• Required action: With all pictures omitted, return verbatim the lines from the beginning of the records below through the line containing "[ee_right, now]".

Saved entries
━━━━━━━━━━

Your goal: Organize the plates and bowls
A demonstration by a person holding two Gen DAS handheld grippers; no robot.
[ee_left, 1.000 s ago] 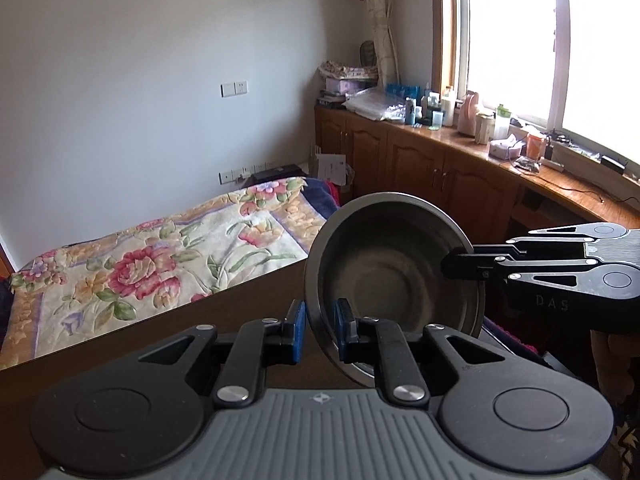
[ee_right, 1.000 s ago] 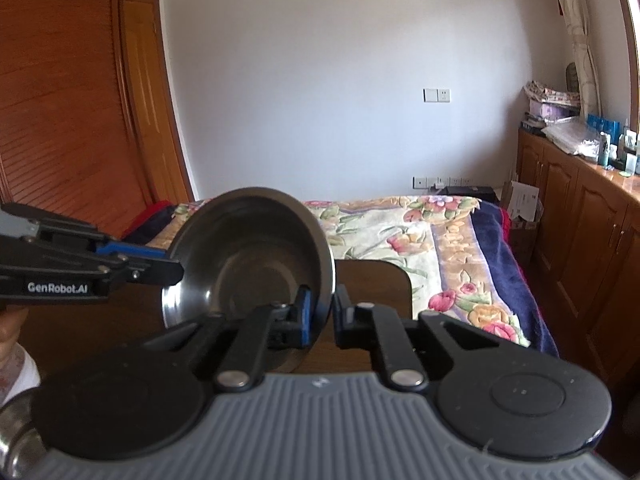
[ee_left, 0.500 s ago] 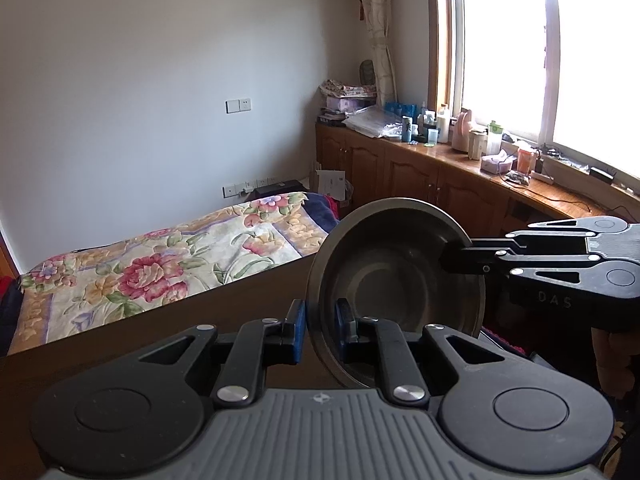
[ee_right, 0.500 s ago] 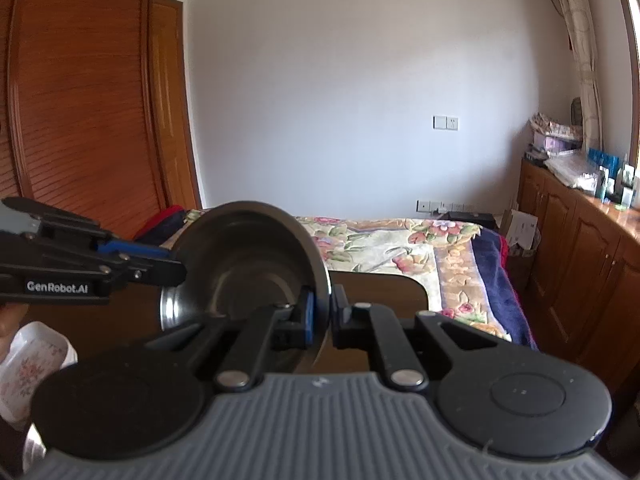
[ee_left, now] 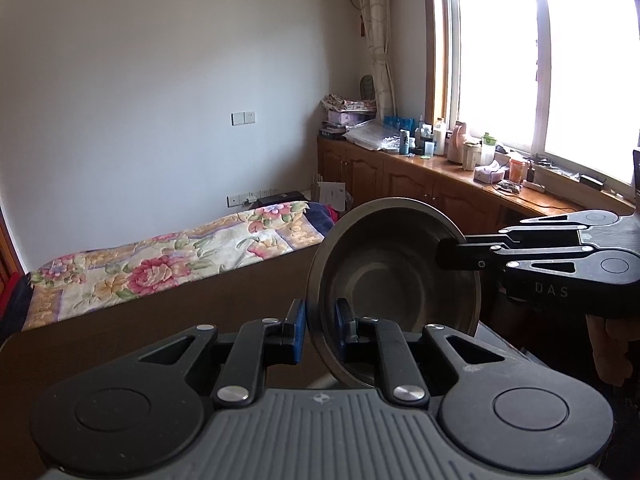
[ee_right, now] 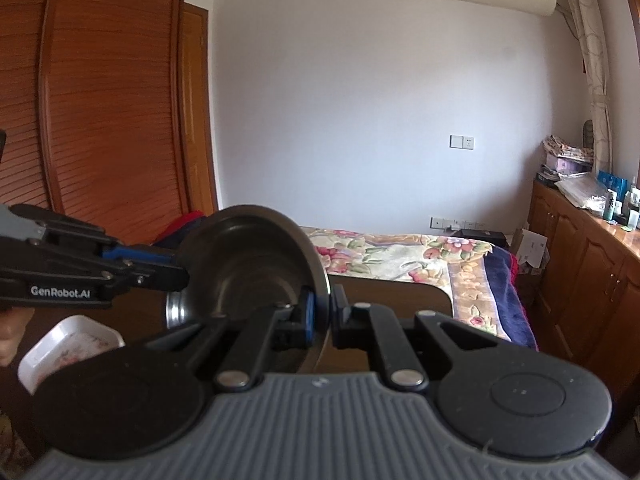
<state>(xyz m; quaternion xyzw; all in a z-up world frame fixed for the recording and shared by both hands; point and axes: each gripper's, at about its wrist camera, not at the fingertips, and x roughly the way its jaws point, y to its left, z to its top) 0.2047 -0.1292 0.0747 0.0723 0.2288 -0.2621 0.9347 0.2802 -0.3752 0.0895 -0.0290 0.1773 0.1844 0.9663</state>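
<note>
The metal bowl (ee_left: 394, 288) is up in the air, tipped on its side, above the brown table (ee_left: 160, 320). The left gripper (ee_left: 318, 330) pinches one side of its rim and the right gripper (ee_right: 322, 316) pinches the other side. A white dish (ee_right: 68, 344) sits on the table, low on the left. I think the bowl is being carried to its spot. Next it must be turned flat and set down softly.

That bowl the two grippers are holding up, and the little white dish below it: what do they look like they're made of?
The bowl looks like metal, probably stainless steel: dull grey sheen, thin rolled rim, faint rings inside. The dish looks like glazed ceramic or maybe melamine: glossy white with a pinkish flower print. It is too blurred to say which.
</note>
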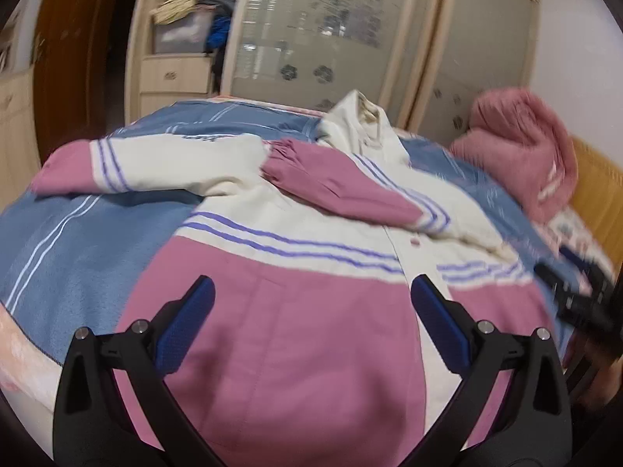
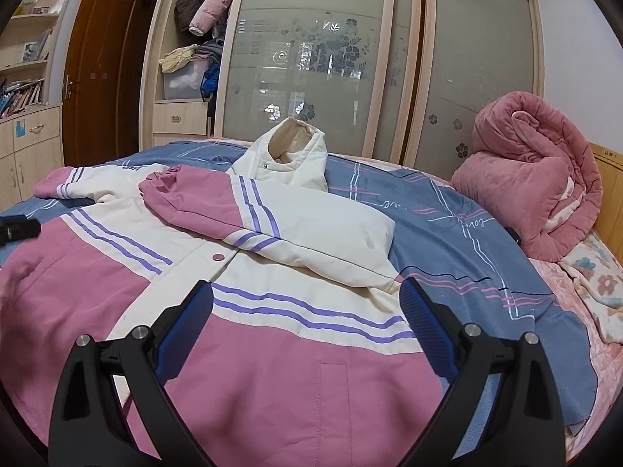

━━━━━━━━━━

• Output:
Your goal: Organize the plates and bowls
A demonstration by a person holding two Gen DAS handheld grippers; no robot.
[ee_left, 1.000 s ago] 
[ee_right, 1.000 s ago] 
[ee_left, 0.500 s ago] 
[ee_right, 0.500 s ago] 
[ee_left, now] 
[ee_right, now] 

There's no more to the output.